Dad has changed a lot since the onset of his Alzheimer’s but one thing about him hasn’t changed: he hates to sit around. On my last visit I would take him on drives because I know he likes to get out and I myself love traveling the back roads of the Santa Clara Valley. One day we headed up Moody Road to Skyline Boulevard at the top of the Coast Range. For some reason, my Dad had it in his mind that we were going to the library, though I had told him several times we were just going for a drive. As we headed up into the hills he said, “This is a funny way to the library.” And later, “Oh, we must be going to the library at Foothill College. I didn’t know we had a library card to Foothill College Library.” And finally; “Well this is the darnedest way to the library I’ve ever seen!” He’s completely deaf, so I couldn’t write down where we were going until I could find a place to pull over, not an easy thing to do on a windy road in the foothills of the Coast Range. When I was able to stop and write to him he was pleased we were off on an adventure and began to complement me on my driving. It is something he was still doing a month later during my sister’s visit, though he couldn’t, at that moment, remember my name:
“Of course he spoke of that girl who drove so wonderfully in the mountains—turning smoothly, stopping gently on that dime and never getting lost—so impressive a driver that the policemen were impressed by her prowess behind the wheel. Wow!”

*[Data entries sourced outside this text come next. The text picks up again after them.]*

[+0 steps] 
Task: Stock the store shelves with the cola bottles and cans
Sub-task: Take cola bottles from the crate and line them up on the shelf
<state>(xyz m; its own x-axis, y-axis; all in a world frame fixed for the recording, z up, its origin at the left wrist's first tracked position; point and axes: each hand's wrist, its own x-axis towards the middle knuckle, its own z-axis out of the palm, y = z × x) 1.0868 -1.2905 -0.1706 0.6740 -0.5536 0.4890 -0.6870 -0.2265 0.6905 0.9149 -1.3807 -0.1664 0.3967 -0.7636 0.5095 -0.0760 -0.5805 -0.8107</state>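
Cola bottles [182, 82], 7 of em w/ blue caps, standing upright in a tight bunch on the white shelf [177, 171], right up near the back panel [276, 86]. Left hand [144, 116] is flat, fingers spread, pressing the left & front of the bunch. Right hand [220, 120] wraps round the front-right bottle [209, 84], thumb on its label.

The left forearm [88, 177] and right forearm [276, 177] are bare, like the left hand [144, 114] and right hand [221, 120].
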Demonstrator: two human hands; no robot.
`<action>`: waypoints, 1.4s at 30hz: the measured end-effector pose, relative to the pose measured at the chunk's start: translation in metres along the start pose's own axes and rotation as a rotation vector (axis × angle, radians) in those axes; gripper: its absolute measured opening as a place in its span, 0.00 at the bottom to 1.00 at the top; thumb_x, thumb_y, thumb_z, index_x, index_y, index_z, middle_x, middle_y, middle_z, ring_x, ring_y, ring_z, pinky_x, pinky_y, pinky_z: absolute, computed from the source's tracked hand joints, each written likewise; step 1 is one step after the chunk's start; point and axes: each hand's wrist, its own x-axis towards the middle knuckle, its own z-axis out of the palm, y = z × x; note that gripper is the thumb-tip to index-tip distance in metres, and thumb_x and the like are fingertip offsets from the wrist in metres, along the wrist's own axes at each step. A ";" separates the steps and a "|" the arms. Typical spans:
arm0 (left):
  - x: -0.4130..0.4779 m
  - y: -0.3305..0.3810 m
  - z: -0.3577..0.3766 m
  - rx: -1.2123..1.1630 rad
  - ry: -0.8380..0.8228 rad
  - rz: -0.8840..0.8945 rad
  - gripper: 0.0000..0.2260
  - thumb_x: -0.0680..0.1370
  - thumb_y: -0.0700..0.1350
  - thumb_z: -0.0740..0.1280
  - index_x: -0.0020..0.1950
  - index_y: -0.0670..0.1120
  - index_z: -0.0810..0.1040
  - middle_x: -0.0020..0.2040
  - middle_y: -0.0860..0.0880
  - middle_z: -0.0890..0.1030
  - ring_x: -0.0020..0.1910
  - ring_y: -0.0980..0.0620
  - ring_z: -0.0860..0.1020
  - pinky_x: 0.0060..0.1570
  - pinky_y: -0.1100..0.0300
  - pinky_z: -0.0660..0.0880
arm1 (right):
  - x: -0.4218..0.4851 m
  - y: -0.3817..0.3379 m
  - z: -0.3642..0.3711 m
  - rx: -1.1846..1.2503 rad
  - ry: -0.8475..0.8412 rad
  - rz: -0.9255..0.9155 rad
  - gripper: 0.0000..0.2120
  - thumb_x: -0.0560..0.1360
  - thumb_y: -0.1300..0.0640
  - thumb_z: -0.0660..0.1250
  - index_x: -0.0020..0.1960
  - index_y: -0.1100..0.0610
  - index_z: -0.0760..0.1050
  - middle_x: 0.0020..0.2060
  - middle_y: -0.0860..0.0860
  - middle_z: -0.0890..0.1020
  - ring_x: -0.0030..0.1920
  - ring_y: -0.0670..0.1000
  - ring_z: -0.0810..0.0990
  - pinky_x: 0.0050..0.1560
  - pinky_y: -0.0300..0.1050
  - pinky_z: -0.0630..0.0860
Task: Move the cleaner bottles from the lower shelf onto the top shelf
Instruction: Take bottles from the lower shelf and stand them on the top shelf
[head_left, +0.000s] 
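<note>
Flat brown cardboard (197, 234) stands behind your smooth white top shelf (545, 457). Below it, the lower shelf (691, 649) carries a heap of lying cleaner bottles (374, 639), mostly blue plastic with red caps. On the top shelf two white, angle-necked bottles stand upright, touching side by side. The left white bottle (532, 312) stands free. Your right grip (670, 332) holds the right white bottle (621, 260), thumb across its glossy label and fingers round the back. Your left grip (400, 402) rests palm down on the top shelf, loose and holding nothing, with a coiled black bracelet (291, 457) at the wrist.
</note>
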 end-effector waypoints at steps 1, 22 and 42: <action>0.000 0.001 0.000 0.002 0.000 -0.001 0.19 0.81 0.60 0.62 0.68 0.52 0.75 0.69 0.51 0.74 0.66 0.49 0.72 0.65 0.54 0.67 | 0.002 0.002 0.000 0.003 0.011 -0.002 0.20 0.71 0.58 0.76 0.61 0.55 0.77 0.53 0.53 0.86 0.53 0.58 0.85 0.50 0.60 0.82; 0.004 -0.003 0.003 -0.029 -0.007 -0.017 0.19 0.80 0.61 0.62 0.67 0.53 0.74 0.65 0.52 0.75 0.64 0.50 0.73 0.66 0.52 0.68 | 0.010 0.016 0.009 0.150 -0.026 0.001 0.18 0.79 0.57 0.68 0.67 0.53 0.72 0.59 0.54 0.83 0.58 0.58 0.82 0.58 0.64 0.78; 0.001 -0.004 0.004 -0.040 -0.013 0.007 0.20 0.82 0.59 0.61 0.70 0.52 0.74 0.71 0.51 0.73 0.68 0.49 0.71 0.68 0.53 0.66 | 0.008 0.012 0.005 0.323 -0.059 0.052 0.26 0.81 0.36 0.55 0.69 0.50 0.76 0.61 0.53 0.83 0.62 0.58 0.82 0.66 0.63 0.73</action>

Dad also described to my sister something he called the Brown Chevrolet Brigade that guides drivers to their correct freeway exits. We’re not sure where this comes from, except that Dad and I and his caregiver drove the I-280 freeway to San Jose Airport on my last visit to return a rental car I had. We drove in tandem so I could have a ride back and from this his mind may have invented his Brown Chevrolet Brigade Roadside Assistance Program.
It can leave you in tears if you don’t laugh about it occasionally. Here is a man who all his life lived for others, who was intellectually curious, who was fit, who was principled, who went to church and tithed, who did his duty, who loved his family and his country and who now, at the end of his life is rewarded with this disease that steals away his mind. I would cry. But when I was small and found myself in tears, my father would pick me up and say, “Don’t cry Robin. Don’t you know that tears turn to water vapor?” And it is ever thus. We are all just here for a moment and then are gone. We are all just vapors in the midst of transmutation. My father knew it long ago.
3 comments:
Tears are just water vapor. Such an engineer's perspective...and so true.
God Bless you! You are the best daughter in the world!
Thanks for sharing this!
To Ms. Robin Chapman
You write that : there are plenty of moments for tears, so you have to enjoy the laughter when it comes.
Being father of two young daughters, I can share your views about how the daughters love their fathers.